With many big brands seemingly hitting the reset button, here are some highlights from Sunday’s third day of Fall/Winter 2023, mostly menswear previews.
As the ceiling of the darkened Prada showroom was lifted, an industrial chandelier was the first look on the runway. A tailored, somewhat blocky suit, her jacket was protected and cushioned by a hint of colorful color, with a sharp collar that fluttered gently with each step. knit.
A retro geometric print collar, reminiscent of the 1930s or 70s, lends a romantic touch to the understated and clean collection by co-creative directors Miuccia Prada and Raf Simons.
“There is no space for useless creativity,” summed up Prada backstage.
The sharp collar seen on cardigans is detachable, enhancing the durability and practicality of the garment. On the runway, she took off her shirt and showed off her sexy style.
The pair continued their quest for uniforms that exemplified the value of work rather than projecting authority. It was worn with a shirt and tie to emphasize the virtues of work and was worn over this season’s slim trousers.
The clean looks and minimal tailoring have an intentionally retro-futuristic feel, which Simmons defined as “very Prada-y in my opinion.”
The puffer coat had a rounded shape. A quilted t-shirt kept the torso warm under the overcoat. The shoes were thick-soled lace-ups with raised piping.

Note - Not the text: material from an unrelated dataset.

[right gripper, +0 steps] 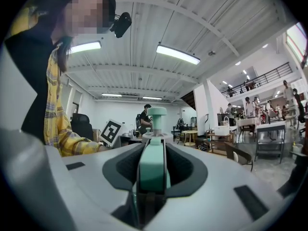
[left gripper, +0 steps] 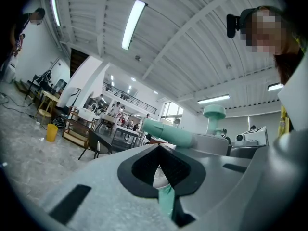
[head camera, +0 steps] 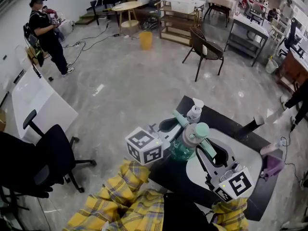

The bag is a slim document bag or computer bag with a thermos slot.
Suits are mostly black or gray, and separates are red or green trousers, cerulean blazers, and yellow and pink cardigans, proving the colors.
Even the Fondazione Prada venue, down to the concrete floors, walls and ceilings, was stripped of artifacts and put back on once the models left the runway.
Outside, hundreds of screaming K-pop fans greeted the Enhypen band as they arrived at the show, and a few were rewarded with selfies afterwards.
Simon Cracker pays tribute to Vivienne Westwood
The designer behind the Simon Cracker brand paid tribute to Vivienne Westwood’s legacy with a runway show unveiling her latest collection of upcycled clothing.
“We are here because of her. Filippo Biraghi, who founded Simon Cracker with Simone Botte in 2010, said she was the first to make clothes from upcycled materials.
“We studied her, we wore her, we lived her, we felt an alliance.” She used fashion to protest as a language of protest against her entire history. bottom.”
Following in Westwood’s upcycling footsteps, designers collect uncollected clothing from dry cleaners and textile remnants from producers to create their own creations.
In this punk-inspired collection, each garment is unique and encourages incompatibility. The miniskirt was made from ruffles on the front and a net on the back. A handmade blanket became an overcoat. The knitwear is made from recycled yarn and created in collaboration with designer Gaia Segatini.
In keeping with Westwood’s spirit, the show concluded with the model wearing a tulle garment with “Demand the Impossible” written on the front. This garment was a collaboration with Jamie Reed, Sex his Pistols art director, who donated clothing from his “Ragged His Kingdom Brand” for the final look.
In the finale, all models wore a picture of Westwood around their necks.
The designers have said their message has been more urgent since the brand’s creation, citing dangers to the planet and “a mockery of the system.”
“If you’re not pissed off today, something is wrong,” Biraghi said.